Caleb Thill, a New York City–based content creator, swears by his black leather backpack from Montreal-based brand Want Les Essentials, because it’s “definitely work and business-appropriate while having a bit of edge.” While we aimed to keep everything on this under $500, we made an exception for this elegant and minimalist black leather backpack, as we think its sleek aesthetic makes it worth considering if you’re willing to splurge. For a very similar look at a price that’s just under $500, this same backpack comes in a canvas style with black leather trim.
Jordan Sanchez, a barista at Blue Bottle Coffee in Tribeca, often bikes to work, so he needs something durable that’s designed for commuting on two wheels. Chrome Industries is one of his favorite companies, and although he loves its classic Cargo backpack, he says the cleaner look of this Echo Bravo backpack might be a better fit in an office environment. The commuter backpack has criss-crossing buckles to make sure everything stays in place and secure. And between its padded laptop sleeve, tarp lining, and thick nylon outer material, Sanchez thinks that it will protect whatever you put inside it, even when biking in the rain.

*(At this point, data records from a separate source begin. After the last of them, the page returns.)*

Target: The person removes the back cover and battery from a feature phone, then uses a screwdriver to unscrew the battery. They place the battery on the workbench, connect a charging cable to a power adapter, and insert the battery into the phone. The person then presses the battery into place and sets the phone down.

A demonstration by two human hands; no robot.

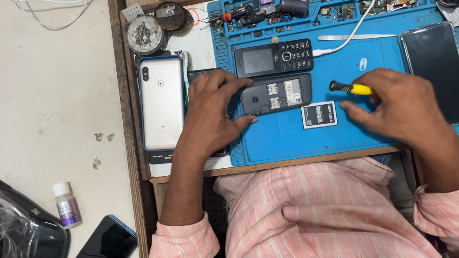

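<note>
Now left hand [216,110] pressed open against opened keypad phone [276,94]. Right hand [401,103] gripping yellow screwdriver [351,88], just beside loose battery [319,115].

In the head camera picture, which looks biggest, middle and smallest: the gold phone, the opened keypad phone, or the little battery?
Largest to smallest:
1. Gold phone, lying back up beside the left hand.
2. Opened keypad phone, with its back cover off.
3. Battery, lying on the blue mat near the right hand.
All lie flat on one bench, so the order is safe.
</note>
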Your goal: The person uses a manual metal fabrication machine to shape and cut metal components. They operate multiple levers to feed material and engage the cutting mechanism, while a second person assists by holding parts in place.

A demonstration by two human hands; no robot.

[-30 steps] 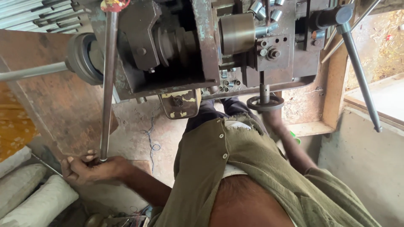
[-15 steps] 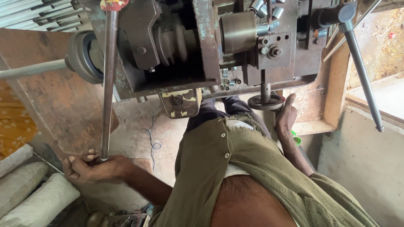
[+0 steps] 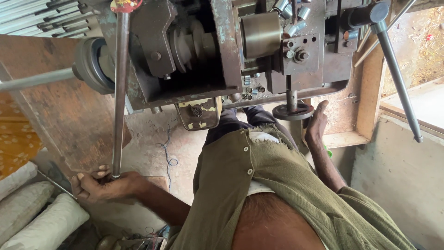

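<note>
A rusty grey metal machine [image 3: 152,55] with pulleys and bolts stands in front of me. My left hand [image 3: 99,185] is closed around the lower end of a long steel lever rod [image 3: 119,92] that rises to a red knob at the machine's top. My right hand [image 3: 317,125] hangs with fingers stretched out just right of a small round handwheel [image 3: 291,111] on a vertical shaft under the machine; it holds nothing. My olive shirt [image 3: 277,185] fills the lower middle.
A second long steel handle [image 3: 397,88] slants down at the right, beside a wooden frame [image 3: 370,92]. Steel rods [image 3: 37,16] are stacked top left. White sacks [image 3: 41,222] lie bottom left. A blue wire [image 3: 169,153] trails on the concrete floor.
My right hand has come off the small handwheel and opened beside it. My left hand stays on the lever rod's end.
</note>
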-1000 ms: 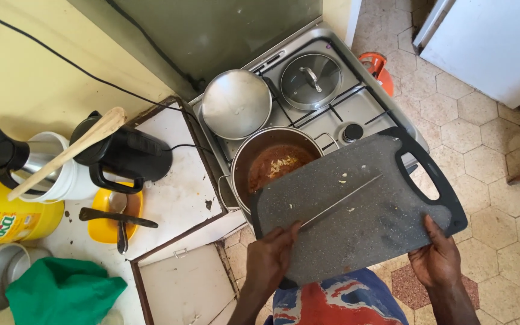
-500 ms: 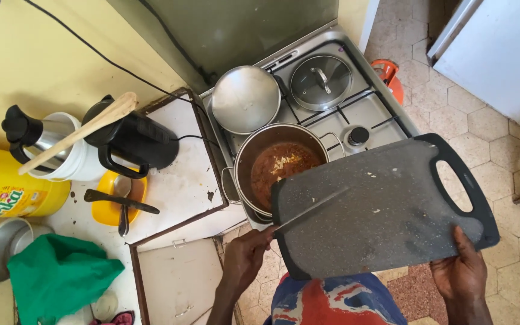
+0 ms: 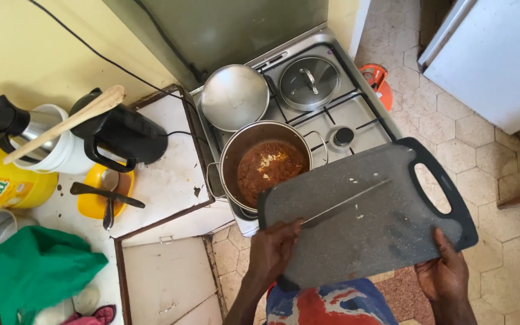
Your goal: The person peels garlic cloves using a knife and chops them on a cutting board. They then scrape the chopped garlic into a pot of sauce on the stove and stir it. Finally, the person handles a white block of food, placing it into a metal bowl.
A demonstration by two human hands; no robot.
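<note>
At lower right of the frame, the right hand (image 3: pixel 446 278) grips the grey cutting board (image 3: pixel 368 222) from below; the left hand (image 3: pixel 272 253) holds a knife (image 3: pixel 344 204) across it, beside the pot (image 3: pixel 266 165).

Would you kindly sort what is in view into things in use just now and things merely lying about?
In use: cutting board in the right hand; knife in the left hand; pot of red sauce.

Lying about: kettle, wooden spoon, yellow bowl, green cloth, lidded pan.
</note>
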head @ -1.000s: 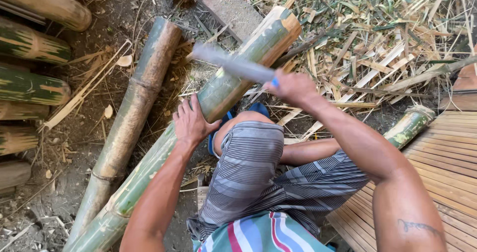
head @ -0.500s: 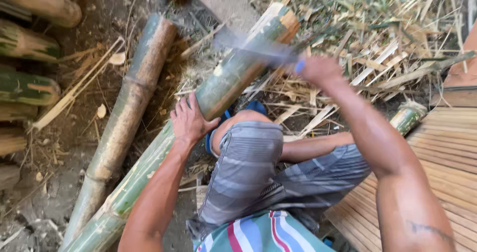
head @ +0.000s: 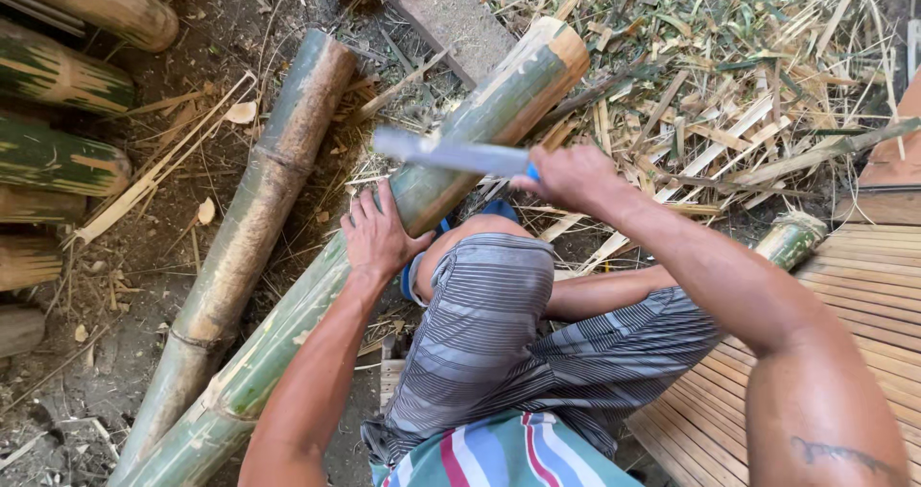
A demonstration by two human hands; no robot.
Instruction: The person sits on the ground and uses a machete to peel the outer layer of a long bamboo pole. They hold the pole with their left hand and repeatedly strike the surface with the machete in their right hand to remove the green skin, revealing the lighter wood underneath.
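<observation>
A long green bamboo pole point(head: 480, 122) slants across the ground from lower left to upper right. My left hand point(head: 379, 233) lies flat on its side, fingers spread, just left of my raised knee. My right hand point(head: 566, 175) grips the blue handle of a big knife point(head: 446, 154). The blurred grey blade points left and lies across the pole, a little above my left hand. Striped grey shorts cover my thigh below both hands.
A second, browner bamboo pole point(head: 259, 209) lies to the left. Several cut bamboo sections point(head: 62, 156) are stacked at the left edge. Split strips and shavings point(head: 729, 84) litter the upper right. A slatted bamboo platform point(head: 863, 295) is at right, a grey plank point(head: 441, 12) above.
The knife rose up and to the right half a second ago, then came back down and left onto the pole. My left hand stayed on the bamboo.
</observation>
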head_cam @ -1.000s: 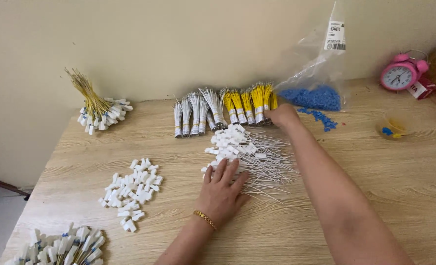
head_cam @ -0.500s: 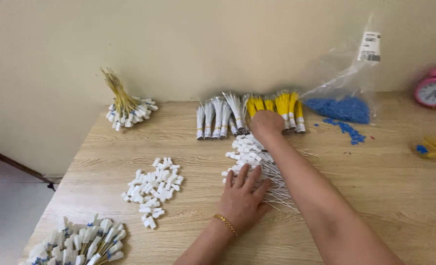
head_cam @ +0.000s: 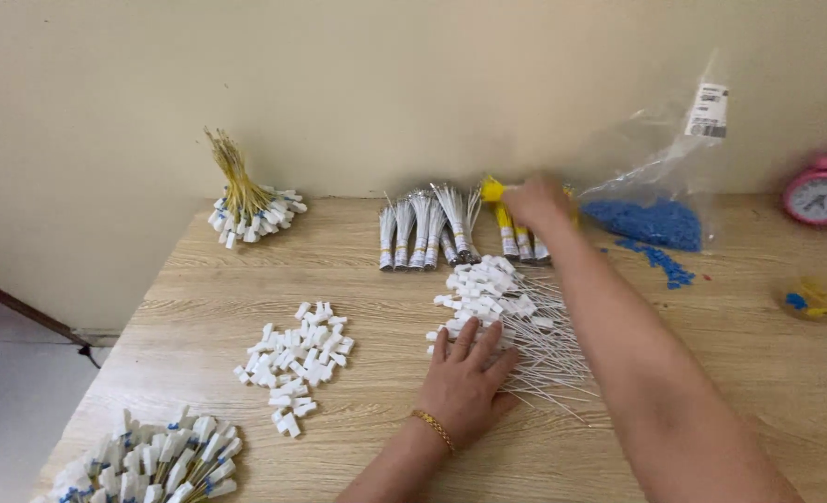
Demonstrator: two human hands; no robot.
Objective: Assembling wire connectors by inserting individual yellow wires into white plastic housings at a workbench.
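My arms are bare, with no sleeves showing. On my left hand point(head_cam: 464, 382) side I wear a thin gold bracelet point(head_cam: 432, 429) at the wrist; my right hand point(head_cam: 536, 203) wears nothing.

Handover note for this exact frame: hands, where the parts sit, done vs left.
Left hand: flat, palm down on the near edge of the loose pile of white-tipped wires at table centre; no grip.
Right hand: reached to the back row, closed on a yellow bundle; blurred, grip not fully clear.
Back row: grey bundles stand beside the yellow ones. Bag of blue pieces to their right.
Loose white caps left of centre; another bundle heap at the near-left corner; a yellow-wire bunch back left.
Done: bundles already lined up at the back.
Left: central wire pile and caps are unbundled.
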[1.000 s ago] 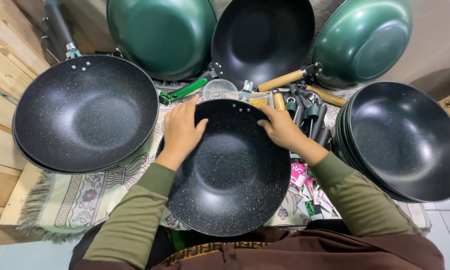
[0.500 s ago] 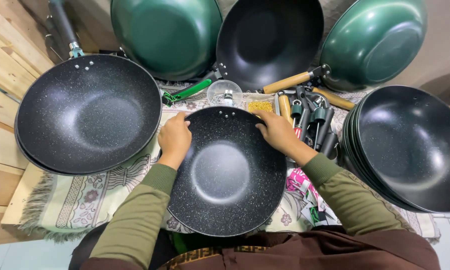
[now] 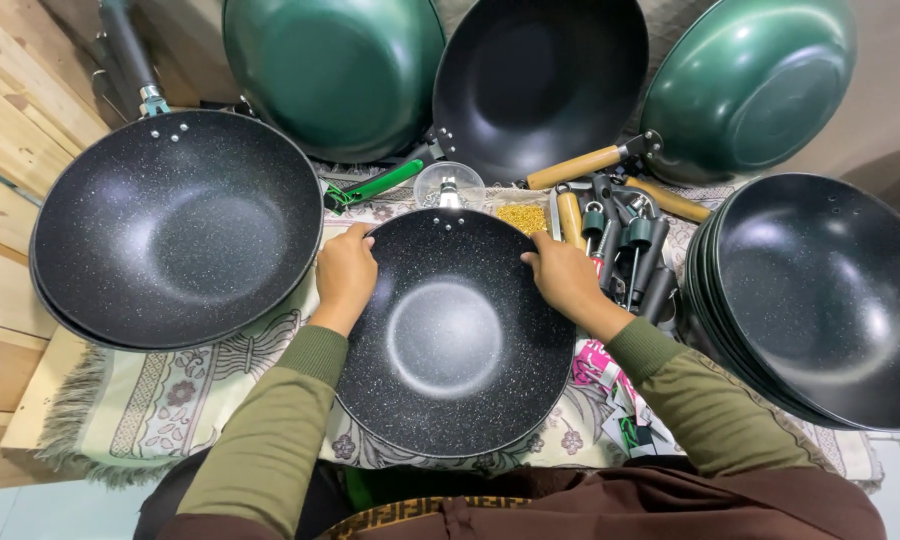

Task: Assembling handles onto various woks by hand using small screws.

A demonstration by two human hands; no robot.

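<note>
two hands: both grip the rim of one speckled black wok, one on each side.
far left: wooden planks (image 3: 0,130) beside a fringed patterned cloth (image 3: 160,400) that covers the work surface.
left wok: a large speckled black wok (image 3: 175,225) with a dark handle, lying on the cloth, well apart from the hands.
left hand: the left hand (image 3: 345,275) is clenched over the left rim of the middle wok, fingers curled inside the edge.
middle wok: the middle wok (image 3: 450,335) sits open side up in front of the person, three rivets at its far rim.
back row: a green wok (image 3: 335,70), a black wok (image 3: 540,80) and another green wok (image 3: 750,85) lean upright behind.
right hand: the right hand (image 3: 565,275) grasps the right rim of the middle wok.
handles: loose handles (image 3: 620,235), wooden and dark, lie just beside the right hand.
far right: a stack of black woks (image 3: 820,295).
</note>
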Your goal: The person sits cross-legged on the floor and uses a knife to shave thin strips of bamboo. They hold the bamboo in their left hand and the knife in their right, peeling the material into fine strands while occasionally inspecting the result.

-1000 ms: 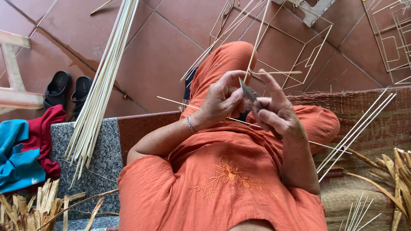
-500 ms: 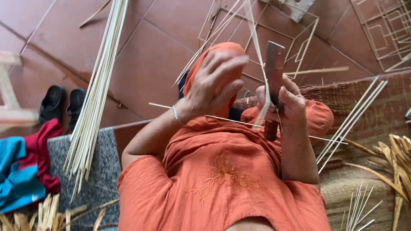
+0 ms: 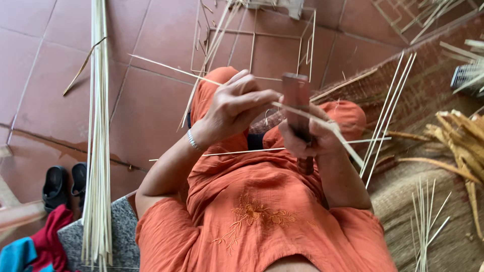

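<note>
My left hand pinches a long thin bamboo strip that runs from upper left across to lower right. My right hand grips the wooden handle of a broad rusty knife, held upright with the blade up. The strip lies against the blade. Both hands are raised over my lap, which is covered in orange clothes. A silver bracelet sits on my left wrist. A second thin strip lies across my lap below the hands.
A tall bundle of bamboo strips stands at the left. A square stick frame rests on the red tiled floor ahead. Loose strips and husks lie on a woven mat at right. Black sandals sit lower left.
The knife has turned from low between the hands to upright. My left hand has drawn the strip further left along the blade. The view has shifted closer.
</note>
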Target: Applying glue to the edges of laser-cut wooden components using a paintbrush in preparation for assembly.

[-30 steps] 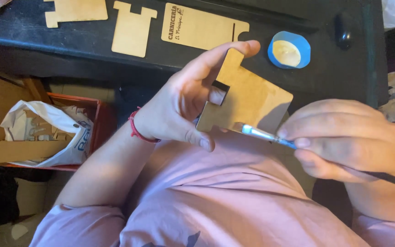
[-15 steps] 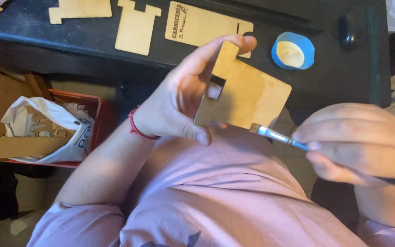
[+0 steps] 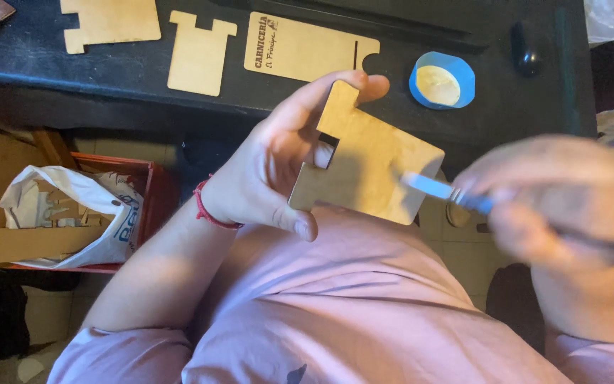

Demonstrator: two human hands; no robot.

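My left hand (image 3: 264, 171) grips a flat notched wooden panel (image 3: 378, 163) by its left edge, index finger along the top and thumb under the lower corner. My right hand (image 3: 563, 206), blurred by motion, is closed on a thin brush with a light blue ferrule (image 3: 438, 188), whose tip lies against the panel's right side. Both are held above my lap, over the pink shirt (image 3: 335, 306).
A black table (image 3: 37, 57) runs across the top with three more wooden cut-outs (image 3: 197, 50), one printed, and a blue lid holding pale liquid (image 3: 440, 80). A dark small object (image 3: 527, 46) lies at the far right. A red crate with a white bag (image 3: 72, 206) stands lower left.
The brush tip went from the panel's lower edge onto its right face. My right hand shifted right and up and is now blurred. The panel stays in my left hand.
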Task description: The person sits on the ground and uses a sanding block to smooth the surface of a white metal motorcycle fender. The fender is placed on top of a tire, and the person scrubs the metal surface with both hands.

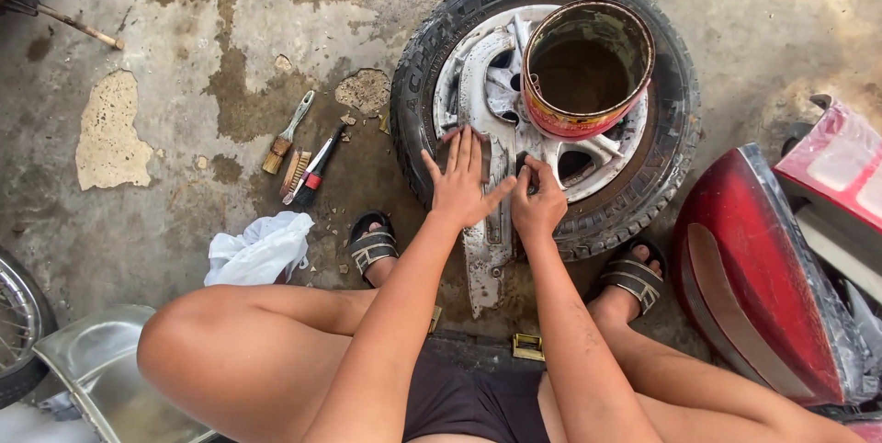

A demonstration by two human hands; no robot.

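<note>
both arms reach forward and down between the bent knees, forearms nearly parallel; left hand (pixel 462 181) is flat, palm down, fingers spread with thumb out to the right; right hand (pixel 537 199) is curled, fingertips pinched together and pressing down

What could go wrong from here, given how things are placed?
The open tin sits tilted on the wheel rim; a jolt could tip it. The metal part under the left hand and right hand overhangs the tyre and may slip. Bare fingers risk cuts from its edges.
</note>
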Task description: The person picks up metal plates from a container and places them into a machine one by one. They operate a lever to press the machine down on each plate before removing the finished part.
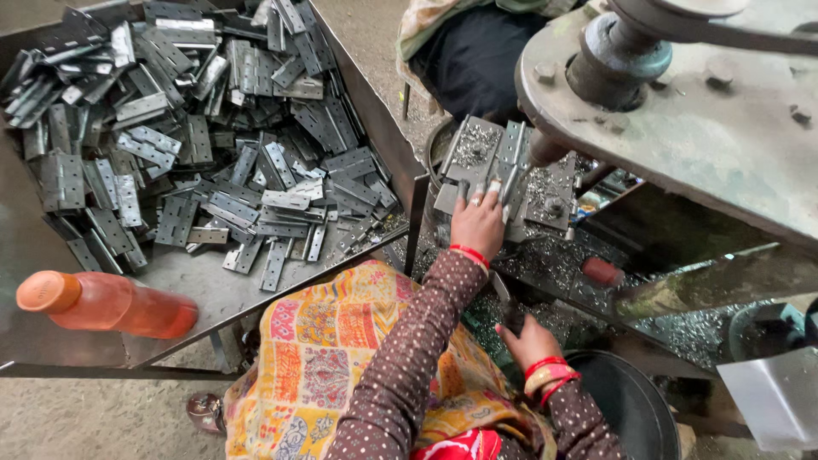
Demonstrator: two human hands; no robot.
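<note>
One grey metal hinge (509,162), flat and holed, on the machine bed (545,200) under the left hand (477,223), fingers spread wide, pressing it. Right hand (530,341) closed around a dark lever (504,300). Hundreds of hinges (213,136) heaped in the metal tray (25,332); orange bottle (106,304) lying there too.

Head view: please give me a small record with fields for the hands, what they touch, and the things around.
left hand: left hand rests flat on a metal hinge lying on the machine bed
right hand: right hand grips a dark lever handle, fingers closed on it
tray: metal tray holds a heap of grey hinges
bottle: orange plastic bottle lies on its side in the tray
debris: metal chips around the bed
</note>
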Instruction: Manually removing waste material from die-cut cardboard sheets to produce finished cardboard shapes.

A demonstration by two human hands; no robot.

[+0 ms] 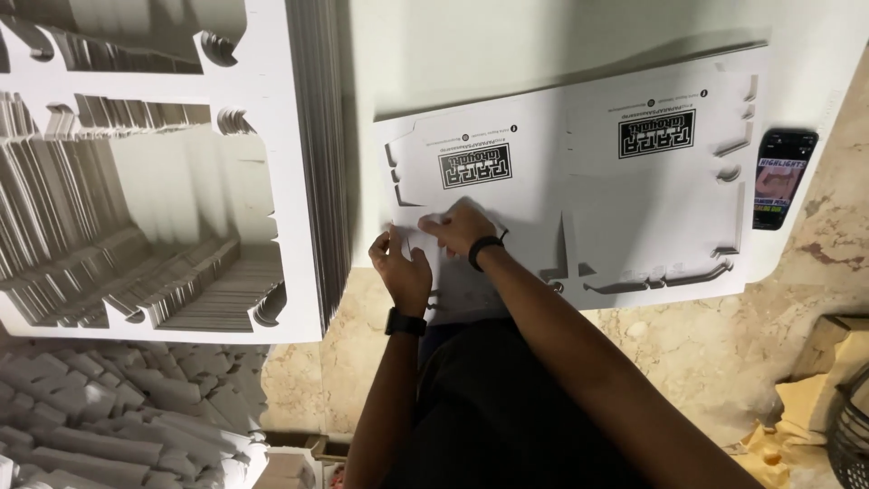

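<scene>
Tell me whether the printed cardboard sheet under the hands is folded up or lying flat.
Flat. The printed cardboard sheet lies spread on the white table; the left hand and right hand press its near edge.

White table [543, 36], flat printed carton sheet [579, 199], phone [780, 177], cut-out sheet stack [299, 163]
</scene>
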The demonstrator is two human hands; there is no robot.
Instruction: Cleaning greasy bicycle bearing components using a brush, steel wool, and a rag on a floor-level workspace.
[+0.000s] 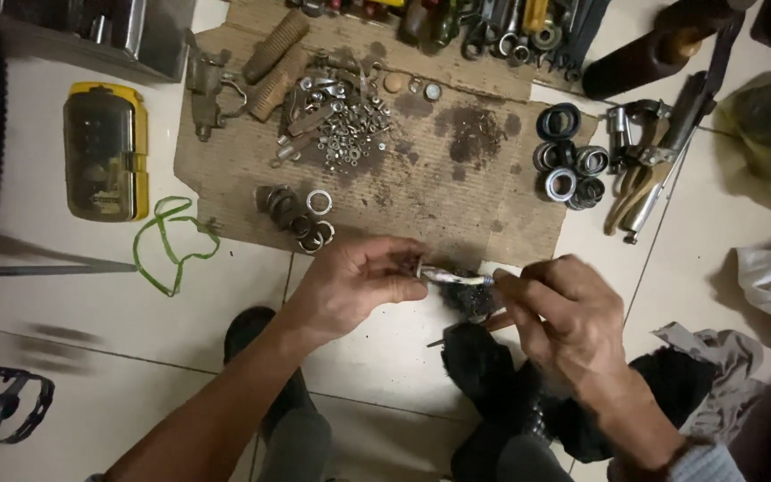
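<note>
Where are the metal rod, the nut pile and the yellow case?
metal rod (453, 278), head view, middle of shaft.
nut pile (347, 125), head view, centre of heap.
yellow case (105, 152), head view, clear lid.

Short, slender metal axle (455, 278), silvery and greasy, lying nearly level and pointing left to right, raised above the pale tiled floor just near the edge of the stained cardboard sheet. Its left end sits pinched in the fingertips of the left hand (350, 287); its right end meets the fingers of the right hand (564, 321). Directly beneath it is a black, dirty rag (473, 302), bunched up, partly hidden by the right hand.
</note>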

Sanchez also has this roll-top backpack from Timbuk2, which he says is great for biking and commuting. In his opinion, roll-top style backpacks are a little “sleeker and more professional-looking.” Strategist contributor David Pogue is also a big fan of Timbuk2, a brand that hyperenthusiastic Amazon reviewers say makes some of the best commuter backpacks and men’s messenger bags. Pogue particularly likes what he calls the brand’s “awesome end-of-life system” for recycling used bags. As he explains, “Basically, you send the old bag back to the company, which cleans it up and donates it to someone in need, and you get 20 percent off your next bag.”
“I have recently become a little obsessed with backpacks,” says Alexa Harrison, public relations manager at travel company and guidebook publisher Atlas Obscura, who told us, “I got tired of the totebag life and looking like a bag lady.” She used to use a large 25-liter Fjallraven bag with a “separated compartment layout,” but she found the design “wasn’t conducive to what I needed to carry: Lunch, water bottle, computer, workout clothes, and other personal effects.” So Harrison switched to this Patagonia backpack, which she says is just right for her needs. “I found that while this Patagonia bag has smaller volume, it is all open and a top loader so I can shove literally whatever I need to into it. The best part is that it feels like nothing is on my back no matter how stuffed it is. I don’t know what the ergonomics are, but it’s amazing.”
Dustin Sposato, the communications manager at data-focused nonprofit Project Evident, says he was very happy with his Everlane backpack for a few years, but it eventually started to break down. When it did, he wanted to get something a little different — and ideally more durable, he told us. Sposato ultimately landed on this Cordura Backpack from L.L. Bean. “I grew up in Maine and always had L.L. Bean backpacks as a kid, so it felt like a natural pick,” says Sposato. “They’re super functional and last forever — my mom still uses one I had in elementary school. This one felt ‘adult’ without being overly sleek.”